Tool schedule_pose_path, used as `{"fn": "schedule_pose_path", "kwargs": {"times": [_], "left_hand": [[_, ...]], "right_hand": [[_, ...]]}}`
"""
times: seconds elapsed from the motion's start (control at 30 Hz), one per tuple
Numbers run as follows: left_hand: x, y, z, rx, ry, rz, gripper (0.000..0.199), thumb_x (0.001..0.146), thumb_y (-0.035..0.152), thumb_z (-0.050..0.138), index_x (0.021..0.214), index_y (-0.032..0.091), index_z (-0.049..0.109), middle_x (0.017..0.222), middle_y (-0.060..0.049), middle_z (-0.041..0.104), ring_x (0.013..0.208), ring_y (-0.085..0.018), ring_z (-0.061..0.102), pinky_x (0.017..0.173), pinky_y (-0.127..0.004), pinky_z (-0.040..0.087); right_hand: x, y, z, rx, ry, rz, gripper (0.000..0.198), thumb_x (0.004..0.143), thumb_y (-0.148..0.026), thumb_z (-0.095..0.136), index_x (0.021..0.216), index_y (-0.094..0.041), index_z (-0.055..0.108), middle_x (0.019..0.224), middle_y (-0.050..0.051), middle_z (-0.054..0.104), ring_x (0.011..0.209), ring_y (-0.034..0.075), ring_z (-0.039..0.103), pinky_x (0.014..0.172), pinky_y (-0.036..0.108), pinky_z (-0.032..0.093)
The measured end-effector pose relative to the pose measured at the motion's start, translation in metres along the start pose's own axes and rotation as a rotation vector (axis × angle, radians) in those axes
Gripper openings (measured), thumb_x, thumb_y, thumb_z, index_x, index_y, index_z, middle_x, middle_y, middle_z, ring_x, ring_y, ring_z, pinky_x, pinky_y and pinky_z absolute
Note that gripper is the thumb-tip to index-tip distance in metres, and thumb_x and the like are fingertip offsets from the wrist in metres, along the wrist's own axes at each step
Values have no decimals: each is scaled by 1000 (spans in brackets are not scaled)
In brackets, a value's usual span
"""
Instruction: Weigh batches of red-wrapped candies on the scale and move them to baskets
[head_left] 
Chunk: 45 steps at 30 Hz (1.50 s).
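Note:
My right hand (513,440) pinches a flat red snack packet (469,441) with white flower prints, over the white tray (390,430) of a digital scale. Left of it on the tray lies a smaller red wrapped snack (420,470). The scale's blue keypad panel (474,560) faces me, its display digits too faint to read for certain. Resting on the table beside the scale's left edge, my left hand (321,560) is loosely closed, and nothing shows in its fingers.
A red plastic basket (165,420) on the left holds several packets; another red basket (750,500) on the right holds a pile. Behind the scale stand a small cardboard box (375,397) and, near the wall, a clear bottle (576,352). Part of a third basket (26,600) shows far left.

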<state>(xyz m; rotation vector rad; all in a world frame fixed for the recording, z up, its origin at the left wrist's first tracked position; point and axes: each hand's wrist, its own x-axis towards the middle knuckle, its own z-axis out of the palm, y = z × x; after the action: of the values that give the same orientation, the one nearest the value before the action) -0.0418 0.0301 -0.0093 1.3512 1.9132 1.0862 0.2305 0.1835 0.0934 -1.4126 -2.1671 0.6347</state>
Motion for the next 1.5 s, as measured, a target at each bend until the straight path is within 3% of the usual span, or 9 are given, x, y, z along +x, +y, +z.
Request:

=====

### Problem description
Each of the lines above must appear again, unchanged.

### Answer to this task
Tool schedule_pose_path, used as `{"fn": "schedule_pose_path", "kwargs": {"times": [_], "left_hand": [[_, ...]], "right_hand": [[_, ...]]}}`
"""
times: seconds elapsed from the motion's start (control at 30 Hz), one per tuple
Numbers run as follows: left_hand: x, y, z, rx, ry, rz, gripper (0.000..0.199), thumb_x (0.001..0.146), thumb_y (-0.035..0.152), thumb_z (-0.050..0.138), index_x (0.021..0.214), index_y (-0.032..0.091), index_z (-0.049..0.109), middle_x (0.017..0.222), middle_y (-0.060..0.049), middle_z (-0.041..0.104), ring_x (0.013..0.208), ring_y (-0.085..0.018), ring_z (-0.061..0.102), pinky_x (0.017..0.173), pinky_y (-0.127..0.004), pinky_z (-0.040..0.087); right_hand: x, y, z, rx, ry, rz, gripper (0.000..0.198), thumb_x (0.004..0.143), thumb_y (-0.148..0.026), thumb_z (-0.095..0.136), index_x (0.021..0.216), index_y (-0.094..0.041), index_z (-0.055..0.108), middle_x (0.019..0.224), middle_y (-0.050..0.051), middle_z (-0.054..0.104), ring_x (0.011..0.209), ring_y (-0.034..0.075), ring_z (-0.039..0.103), pinky_x (0.014..0.172), pinky_y (-0.036..0.108), pinky_z (-0.032..0.093)
The measured end-effector pose relative to the pose measured at the motion's start, translation in metres along the start pose's own axes and rotation as a rotation vector (axis × angle, radians) in those axes
Gripper openings (measured), thumb_x, thumb_y, thumb_z, index_x, index_y, index_z, middle_x, middle_y, middle_z, ring_x, ring_y, ring_z, pinky_x, pinky_y and pinky_z absolute
Note that gripper is the thumb-tip to index-tip distance in metres, and thumb_x and the like are fingertip offsets from the wrist in metres, along the wrist's own axes at each step
Values have no decimals: each is scaled by 1000 (spans in brackets are not scaled)
In brackets, a value's usual span
"""
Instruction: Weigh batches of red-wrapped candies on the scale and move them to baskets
[head_left] 
Chunk: 45 steps at 30 Hz (1.50 s).
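Note:
My right hand (513,440) pinches a flat red snack packet (469,441) with white flower prints, over the white tray (390,430) of a digital scale. Left of it on the tray lies a smaller red wrapped snack (420,470). The scale's blue keypad panel (474,560) faces me, its display digits too faint to read for certain. Resting on the table beside the scale's left edge, my left hand (321,560) is loosely closed, and nothing shows in its fingers.
A red plastic basket (165,420) on the left holds several packets; another red basket (750,500) on the right holds a pile. Behind the scale stand a small cardboard box (375,397) and, near the wall, a clear bottle (576,352). Part of a third basket (26,600) shows far left.
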
<state>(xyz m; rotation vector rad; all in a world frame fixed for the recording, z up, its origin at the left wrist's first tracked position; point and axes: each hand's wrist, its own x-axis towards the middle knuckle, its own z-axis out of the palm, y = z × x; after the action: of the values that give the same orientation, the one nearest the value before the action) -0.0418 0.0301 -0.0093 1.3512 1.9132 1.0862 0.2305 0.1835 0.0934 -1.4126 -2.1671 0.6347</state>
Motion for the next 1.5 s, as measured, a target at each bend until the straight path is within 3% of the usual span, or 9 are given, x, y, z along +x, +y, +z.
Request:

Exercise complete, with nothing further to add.